ビリー・アイリッシュを発掘した敏腕起業家の素顔

大事なのは「自由な時間をたくさん作って考えること」

ー仕事とプライベートのバランスは大事だと思いますか?

僕の場合、ブレストや考え事をしているときに一番いいアイデアがたくさん出てくる。口を開けてただ待つのではなく、常にアイデアやチャンスを追いかけているんだ。ごく最近も、どうすれば自分の時間をうまく配分できるか考えていたところさ。みんな、目の前の仕事をできるだけたくさんこなせばもっと成功できる、と教わって育つけど、僕は根本的にその意見には反対だ。仕事に一生懸命になるあまりいつも俯いていたら、顔を上げて物作りをしたり、さらなるチャンスを考えたりする時間がなくなる気がするんだ。僕にとって本当に大事なのは、仕事に邪魔されてばかりじゃなく、自由な時間をたくさん作って考えることなんだよ。

運動や散歩にも多くの時間を割いている。あいにく、サーフィンやジェットスキーみたいなメジャーな趣味は持ち合わせていない――旅行は大好きだけどね。(自由な時間を)勉強やブレストや体調管理に充てるようにしているんだ。オーディオブックやポッドキャストも聞いているよ。大好きなのはマルコム・グラッドウェル。ガイ・ラズの『How I Built This』もいいね。

ー頻繁に旅をするのはなぜですか?

いつもクライアントのそばにいる人間でいたいんだ。振り向けば僕がいる、という風にね。それに、アーティストを発掘してどう売り込むか理解するにはグローバルな視点が必要だ。世界各地のマーケットを理解するためには、実際にその場に行かなくてはいけない。実際に人と会って、人間関係を築かないと。所属するアーティストを一番大事に思っているのは自分しかいない。大勢の人々を介するよりも、現地マーケットの人間と直接コミュニケーションを取っていれば、相手もこちらのプロジェクトを優先してくれる。例えば、UMGスウェーデンは世界中の全てのUMGアーティストを扱っているけれど、同時に地元のアーティストも抱えている。
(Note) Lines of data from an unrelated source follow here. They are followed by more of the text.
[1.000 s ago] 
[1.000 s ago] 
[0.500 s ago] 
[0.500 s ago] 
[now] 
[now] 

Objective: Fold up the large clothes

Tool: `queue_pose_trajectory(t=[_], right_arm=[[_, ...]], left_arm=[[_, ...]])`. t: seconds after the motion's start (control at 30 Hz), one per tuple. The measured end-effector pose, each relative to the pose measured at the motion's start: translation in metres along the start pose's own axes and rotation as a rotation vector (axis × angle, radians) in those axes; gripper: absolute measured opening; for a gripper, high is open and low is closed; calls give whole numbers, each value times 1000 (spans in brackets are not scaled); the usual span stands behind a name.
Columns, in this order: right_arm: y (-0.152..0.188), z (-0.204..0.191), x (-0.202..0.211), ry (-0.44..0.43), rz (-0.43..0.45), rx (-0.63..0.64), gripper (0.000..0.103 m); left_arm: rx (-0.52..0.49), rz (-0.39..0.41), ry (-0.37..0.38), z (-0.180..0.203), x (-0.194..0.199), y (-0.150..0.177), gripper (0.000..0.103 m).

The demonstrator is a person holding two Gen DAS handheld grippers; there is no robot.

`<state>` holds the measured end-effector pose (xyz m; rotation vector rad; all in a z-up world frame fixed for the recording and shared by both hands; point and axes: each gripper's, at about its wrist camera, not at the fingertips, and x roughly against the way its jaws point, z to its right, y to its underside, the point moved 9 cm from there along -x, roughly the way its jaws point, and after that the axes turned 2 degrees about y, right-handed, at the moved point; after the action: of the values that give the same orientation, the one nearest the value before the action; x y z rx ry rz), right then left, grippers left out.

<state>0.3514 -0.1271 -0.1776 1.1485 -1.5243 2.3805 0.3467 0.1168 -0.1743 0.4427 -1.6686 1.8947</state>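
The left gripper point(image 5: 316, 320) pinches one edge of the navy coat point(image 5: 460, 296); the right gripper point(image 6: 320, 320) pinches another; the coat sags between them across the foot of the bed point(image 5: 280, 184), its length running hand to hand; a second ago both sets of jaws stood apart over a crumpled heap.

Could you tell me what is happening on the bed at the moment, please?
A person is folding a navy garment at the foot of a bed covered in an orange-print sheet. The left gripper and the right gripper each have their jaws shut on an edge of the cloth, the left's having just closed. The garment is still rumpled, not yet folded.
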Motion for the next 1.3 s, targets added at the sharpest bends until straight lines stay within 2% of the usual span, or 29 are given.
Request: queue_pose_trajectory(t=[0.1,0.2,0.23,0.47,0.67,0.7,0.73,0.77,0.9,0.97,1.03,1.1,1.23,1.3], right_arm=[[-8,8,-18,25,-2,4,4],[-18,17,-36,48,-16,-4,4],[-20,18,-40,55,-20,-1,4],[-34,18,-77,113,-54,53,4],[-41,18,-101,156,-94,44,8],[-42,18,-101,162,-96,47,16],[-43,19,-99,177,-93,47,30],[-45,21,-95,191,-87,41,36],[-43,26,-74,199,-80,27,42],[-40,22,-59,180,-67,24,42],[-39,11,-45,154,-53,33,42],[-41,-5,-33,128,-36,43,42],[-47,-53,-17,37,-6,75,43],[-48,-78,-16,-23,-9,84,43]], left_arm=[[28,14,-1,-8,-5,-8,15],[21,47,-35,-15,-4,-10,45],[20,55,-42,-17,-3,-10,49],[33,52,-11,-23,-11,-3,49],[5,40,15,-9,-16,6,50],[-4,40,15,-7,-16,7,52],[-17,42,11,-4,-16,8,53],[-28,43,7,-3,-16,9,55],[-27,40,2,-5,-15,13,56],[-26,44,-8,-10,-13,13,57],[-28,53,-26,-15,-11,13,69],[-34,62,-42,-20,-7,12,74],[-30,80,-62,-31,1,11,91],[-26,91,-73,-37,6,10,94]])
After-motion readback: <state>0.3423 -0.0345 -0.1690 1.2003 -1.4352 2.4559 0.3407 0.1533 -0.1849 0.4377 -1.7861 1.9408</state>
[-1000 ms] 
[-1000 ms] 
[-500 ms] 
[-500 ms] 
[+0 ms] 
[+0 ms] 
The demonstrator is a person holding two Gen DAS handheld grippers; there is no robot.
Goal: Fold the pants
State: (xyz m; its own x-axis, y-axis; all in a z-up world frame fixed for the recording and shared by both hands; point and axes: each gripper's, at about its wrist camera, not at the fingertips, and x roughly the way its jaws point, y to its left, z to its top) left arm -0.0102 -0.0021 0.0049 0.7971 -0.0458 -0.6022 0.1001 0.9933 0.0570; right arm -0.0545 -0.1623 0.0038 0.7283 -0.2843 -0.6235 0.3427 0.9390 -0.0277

だから個人的関係を築いて、現地マーケットに予算を割り当てて、目的をもって進めていかない限り、優先順位を上げてもらうのは非常に難しいんだ。

僕は世界の主要な音楽マーケットにはほとんどすべて行った。各地に行き始めた最初のころは、現地の人にいつもこう質問していた。「地元のアーティストが現地で直接契約した場合、ストリーミングやラジオ以外の宣伝方法を5つ挙げるとすれば何か?」。従来のマーケティング手法以外にも、できることは山のようにある。そういうことは現地に行かないとなかなか理解できないものさ。アジアのようなマーケットではとくにそうだ――ソーシャルメディアのプラットフォームも違うし、ファンの音楽の聴き方も、アーティストとの交流の仕方も違うからね。

そんな風にアーティストを支援するためにも、僕はあちこち飛び回っていたいんだ。とりわけビリーに関しては、大勢のスタッフがチームとして各公演地を回る予定だ。僕はまだ20代だし――もうすぐそうじゃなくなるけど――旅行資金もあるし、いろいろ背負っていて旅行できないということもない。あと何年続けなきゃいけないか分からないけれどね。この数年間で、ものにできるチャンスがあると思ったら即座に飛行機に飛び乗る度量が身に着いた――すごく役に立ったよ。一度アデルのマネージャーのジョナサン・ディキンス氏と電話で話したことがあってね。彼はいつも素晴らしいアドバイスをくれるんだ。僕はビリーの1stアルバムで温めていたプランをいくつか彼に話した。可能な限り世界各地のマーケットに出向いて、アルバムのプロモーションに手を貸したり、プランを説明したりするのはなかなかいいアイデアだと思うんだけど、って。そしたら彼も、アデルのアルバムのとき同じように全ての音楽マーケットを回った、と教えてくれた。アデルがあれだけ成功したんだから、俄然僕もやる気になったね。さっそく飛行機に飛び乗りたくなったよ。